Il prologo del vangelo secondo Giovanni termina con un ultimo versetto che dice: “Dio, nessuno lo ha mai visto: il Figlio unigenito, che è Dio nel seno del Padre, è lui che lo ha rivelato.” Dietro a queste parole sta, non espressa, la convinzione che ‘vedere Dio’ sia un’esperienza arricchente per l’uomo, tanto che l’uomo non può non desiderarla. Dio è per definizione bene senza mescolanza di male, verità senza confusione di menzogna e di errore, unità senza germe alcuno di divisione; conoscere Dio, vedere Dio significa giungere a conoscere la sorgente di ogni valore, cioè di tutto quanto l’uomo può desiderare; e significa avere un criterio per mettere in ordine i valori, quelli più importanti e quelli meno importanti, ciascuno al suo giusto posto. Insomma, non si tratta solo di desiderare un’esperienza mistica che eleva l’uomo al di sopra di se stesso; si tratta di avere in Dio una luce che permette di conoscere e valutare il bene, quindi di fare delle scelte corrette, non casuali o episodiche o egoiste.
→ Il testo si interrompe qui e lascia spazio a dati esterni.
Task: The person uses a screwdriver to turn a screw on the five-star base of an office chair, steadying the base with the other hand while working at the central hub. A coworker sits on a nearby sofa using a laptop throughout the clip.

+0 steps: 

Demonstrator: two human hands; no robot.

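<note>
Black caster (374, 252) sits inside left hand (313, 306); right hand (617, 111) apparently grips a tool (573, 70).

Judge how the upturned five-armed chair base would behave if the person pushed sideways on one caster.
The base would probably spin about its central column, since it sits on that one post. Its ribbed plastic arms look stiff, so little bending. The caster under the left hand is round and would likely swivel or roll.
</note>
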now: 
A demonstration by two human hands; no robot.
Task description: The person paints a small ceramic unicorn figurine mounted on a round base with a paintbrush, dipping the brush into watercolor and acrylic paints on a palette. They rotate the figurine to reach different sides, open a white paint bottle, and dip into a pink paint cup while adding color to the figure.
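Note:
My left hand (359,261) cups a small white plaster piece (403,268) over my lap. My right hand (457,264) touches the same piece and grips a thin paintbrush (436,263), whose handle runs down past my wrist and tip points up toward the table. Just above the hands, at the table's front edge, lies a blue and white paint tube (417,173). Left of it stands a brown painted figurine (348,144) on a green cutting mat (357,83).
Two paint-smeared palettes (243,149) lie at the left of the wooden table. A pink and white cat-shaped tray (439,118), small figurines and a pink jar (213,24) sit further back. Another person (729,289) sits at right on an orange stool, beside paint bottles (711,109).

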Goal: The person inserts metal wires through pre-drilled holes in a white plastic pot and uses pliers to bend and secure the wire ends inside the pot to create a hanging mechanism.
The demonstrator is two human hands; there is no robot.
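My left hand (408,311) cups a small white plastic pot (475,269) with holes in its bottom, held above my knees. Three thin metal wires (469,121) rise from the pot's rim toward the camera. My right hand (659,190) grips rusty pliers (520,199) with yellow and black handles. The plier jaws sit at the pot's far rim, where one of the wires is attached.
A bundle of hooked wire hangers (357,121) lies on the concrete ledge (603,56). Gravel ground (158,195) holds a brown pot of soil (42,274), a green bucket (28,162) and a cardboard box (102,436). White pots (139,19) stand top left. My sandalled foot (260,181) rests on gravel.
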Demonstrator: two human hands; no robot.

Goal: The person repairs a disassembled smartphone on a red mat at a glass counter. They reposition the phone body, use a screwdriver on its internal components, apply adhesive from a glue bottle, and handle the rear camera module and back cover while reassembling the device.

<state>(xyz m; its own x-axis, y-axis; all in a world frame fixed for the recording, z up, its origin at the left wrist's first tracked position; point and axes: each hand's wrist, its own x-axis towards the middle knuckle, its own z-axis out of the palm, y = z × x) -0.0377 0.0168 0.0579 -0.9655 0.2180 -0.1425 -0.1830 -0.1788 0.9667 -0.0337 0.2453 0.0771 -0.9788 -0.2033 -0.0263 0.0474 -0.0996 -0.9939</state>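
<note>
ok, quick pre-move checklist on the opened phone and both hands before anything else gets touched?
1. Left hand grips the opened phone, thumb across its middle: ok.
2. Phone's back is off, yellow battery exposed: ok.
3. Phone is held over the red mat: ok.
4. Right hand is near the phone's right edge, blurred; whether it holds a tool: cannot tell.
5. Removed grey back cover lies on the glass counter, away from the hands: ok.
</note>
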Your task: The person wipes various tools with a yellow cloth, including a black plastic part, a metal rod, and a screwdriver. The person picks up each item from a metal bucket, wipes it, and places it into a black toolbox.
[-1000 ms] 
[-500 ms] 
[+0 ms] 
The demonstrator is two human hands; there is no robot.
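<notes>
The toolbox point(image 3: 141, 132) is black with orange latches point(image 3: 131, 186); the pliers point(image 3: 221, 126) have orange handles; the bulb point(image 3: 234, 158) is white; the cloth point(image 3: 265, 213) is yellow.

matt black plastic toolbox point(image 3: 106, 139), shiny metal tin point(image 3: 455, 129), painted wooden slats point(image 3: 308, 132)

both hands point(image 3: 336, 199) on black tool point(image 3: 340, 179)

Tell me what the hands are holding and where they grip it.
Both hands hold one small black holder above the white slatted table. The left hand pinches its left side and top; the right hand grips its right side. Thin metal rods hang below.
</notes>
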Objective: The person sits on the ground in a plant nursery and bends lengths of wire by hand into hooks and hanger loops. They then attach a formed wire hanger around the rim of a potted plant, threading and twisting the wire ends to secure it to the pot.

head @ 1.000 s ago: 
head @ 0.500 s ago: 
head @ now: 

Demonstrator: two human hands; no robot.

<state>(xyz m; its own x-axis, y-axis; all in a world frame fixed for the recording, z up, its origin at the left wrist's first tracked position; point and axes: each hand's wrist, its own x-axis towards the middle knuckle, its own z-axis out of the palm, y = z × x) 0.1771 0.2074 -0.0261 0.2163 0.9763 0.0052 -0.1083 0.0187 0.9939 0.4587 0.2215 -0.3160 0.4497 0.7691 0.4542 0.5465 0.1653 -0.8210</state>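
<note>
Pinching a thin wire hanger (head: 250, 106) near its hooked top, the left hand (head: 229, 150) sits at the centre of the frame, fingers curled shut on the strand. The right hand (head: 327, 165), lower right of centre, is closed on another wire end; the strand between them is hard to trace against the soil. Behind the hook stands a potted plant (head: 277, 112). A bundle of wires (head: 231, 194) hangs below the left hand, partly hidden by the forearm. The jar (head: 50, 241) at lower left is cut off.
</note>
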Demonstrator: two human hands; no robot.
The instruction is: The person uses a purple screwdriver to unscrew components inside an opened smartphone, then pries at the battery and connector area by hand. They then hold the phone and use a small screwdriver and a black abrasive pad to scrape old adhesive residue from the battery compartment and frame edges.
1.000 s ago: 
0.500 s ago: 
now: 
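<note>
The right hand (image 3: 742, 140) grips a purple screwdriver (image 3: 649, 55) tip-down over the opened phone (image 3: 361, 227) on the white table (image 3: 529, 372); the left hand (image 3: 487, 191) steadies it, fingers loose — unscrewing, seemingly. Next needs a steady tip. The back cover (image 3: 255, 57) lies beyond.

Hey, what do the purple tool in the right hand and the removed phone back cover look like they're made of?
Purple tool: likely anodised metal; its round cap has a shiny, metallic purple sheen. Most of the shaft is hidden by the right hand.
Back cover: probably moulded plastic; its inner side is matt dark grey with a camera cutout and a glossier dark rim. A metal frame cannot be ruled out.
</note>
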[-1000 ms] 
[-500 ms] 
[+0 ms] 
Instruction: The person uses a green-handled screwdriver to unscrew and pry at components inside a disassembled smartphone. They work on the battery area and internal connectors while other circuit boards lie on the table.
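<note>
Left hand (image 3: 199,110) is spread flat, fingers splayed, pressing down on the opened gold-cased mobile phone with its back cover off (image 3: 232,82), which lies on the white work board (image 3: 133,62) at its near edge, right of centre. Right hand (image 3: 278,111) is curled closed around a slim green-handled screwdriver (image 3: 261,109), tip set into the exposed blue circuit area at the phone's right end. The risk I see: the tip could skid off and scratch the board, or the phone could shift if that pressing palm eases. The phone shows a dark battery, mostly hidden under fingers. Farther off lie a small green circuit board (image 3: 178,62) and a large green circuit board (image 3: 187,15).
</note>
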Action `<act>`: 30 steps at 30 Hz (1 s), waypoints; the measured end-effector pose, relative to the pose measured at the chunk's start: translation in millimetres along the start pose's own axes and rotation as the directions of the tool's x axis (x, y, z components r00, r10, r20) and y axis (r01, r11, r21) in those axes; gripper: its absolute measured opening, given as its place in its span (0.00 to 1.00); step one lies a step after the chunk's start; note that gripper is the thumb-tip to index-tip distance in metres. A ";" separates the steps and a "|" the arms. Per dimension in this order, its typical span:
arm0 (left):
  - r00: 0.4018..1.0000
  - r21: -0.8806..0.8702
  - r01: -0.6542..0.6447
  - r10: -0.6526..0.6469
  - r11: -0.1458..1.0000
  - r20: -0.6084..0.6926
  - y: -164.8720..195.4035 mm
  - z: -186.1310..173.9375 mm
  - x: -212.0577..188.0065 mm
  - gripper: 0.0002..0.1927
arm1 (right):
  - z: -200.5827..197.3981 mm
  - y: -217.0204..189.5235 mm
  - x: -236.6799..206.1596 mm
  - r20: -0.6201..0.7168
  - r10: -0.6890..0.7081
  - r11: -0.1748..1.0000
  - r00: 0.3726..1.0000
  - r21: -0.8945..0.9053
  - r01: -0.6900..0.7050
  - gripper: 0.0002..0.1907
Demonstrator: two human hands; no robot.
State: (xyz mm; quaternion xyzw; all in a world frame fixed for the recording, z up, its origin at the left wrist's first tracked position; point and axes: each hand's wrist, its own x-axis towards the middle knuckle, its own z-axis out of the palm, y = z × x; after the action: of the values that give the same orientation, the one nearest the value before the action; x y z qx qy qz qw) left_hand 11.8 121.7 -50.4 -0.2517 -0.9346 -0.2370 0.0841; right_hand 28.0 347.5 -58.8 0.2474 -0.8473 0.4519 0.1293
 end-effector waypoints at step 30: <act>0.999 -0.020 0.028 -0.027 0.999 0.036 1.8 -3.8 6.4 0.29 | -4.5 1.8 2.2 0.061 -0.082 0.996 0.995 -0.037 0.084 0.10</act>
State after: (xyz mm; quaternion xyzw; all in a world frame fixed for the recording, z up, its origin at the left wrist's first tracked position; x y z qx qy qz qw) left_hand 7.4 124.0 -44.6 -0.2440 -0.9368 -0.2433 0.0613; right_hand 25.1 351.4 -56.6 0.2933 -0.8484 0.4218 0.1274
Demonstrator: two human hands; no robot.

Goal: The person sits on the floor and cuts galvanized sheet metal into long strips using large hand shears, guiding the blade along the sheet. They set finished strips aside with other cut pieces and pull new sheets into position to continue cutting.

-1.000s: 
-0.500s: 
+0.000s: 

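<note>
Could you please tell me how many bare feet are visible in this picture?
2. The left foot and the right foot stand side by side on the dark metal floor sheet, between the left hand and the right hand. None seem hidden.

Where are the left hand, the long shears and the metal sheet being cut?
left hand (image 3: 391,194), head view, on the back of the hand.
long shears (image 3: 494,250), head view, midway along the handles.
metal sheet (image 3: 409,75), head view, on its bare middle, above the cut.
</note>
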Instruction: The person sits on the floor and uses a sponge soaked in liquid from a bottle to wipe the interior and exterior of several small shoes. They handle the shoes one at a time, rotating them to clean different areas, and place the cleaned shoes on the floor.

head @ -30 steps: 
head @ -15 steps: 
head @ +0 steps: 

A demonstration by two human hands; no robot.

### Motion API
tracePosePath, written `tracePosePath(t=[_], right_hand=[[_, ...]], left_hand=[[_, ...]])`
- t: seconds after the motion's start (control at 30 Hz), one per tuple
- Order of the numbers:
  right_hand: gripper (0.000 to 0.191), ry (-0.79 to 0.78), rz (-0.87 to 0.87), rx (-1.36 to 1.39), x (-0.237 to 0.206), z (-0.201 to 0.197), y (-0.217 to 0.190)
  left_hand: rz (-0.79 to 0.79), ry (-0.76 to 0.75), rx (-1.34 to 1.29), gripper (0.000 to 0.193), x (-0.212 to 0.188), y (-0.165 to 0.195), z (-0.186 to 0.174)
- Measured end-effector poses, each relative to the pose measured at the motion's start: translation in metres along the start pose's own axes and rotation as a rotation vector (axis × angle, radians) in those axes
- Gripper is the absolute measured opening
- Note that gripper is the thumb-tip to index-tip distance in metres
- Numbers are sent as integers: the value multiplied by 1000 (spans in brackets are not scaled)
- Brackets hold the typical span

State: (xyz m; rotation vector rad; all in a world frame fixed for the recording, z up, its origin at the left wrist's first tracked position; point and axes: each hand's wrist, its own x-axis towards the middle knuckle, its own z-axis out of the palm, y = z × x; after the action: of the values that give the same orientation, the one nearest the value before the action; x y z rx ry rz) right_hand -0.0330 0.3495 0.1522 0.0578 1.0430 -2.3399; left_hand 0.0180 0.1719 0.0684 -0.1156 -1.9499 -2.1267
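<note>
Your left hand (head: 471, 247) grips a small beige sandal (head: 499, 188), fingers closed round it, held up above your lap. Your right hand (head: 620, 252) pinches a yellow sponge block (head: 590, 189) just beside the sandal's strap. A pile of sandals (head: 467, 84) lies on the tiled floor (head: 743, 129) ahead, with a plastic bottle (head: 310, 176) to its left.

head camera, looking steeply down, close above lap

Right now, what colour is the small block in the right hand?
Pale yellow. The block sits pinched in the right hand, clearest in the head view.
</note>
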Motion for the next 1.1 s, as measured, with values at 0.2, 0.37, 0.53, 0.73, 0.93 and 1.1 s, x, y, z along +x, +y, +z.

Per questo l’affermazione che “Dio nessuno l’ha mai visto” potrebbe suggerire un senso di delusione, come se l’uomo, pur desiderandolo, non riuscisse a innalzarsi a questo livello di conoscenza. Ignorare Dio significa essere incapaci di valutare in modo coerente le proprie scelte; significa essere lasciati in preda dell’interesse immediato. “Fammi vedere la tua Gloria” aveva chiesto Mosè a Dio; aveva davanti a sé il cammino attraverso il deserto con tutti i pericoli, i disagi, le incertezze inevitabili. Avesse potuto vedere la gloria di Dio, il deserto sarebbe diventato un giardino, la direzione giusta di marcia sarebbe apparsa chiarezza, il coraggio necessario per andare avanti non sarebbe mancato. A Mosè Dio aveva mostrato solo un piccolo frammento della sua presenza, si era mostrato ‘di spalle,’ non di faccia.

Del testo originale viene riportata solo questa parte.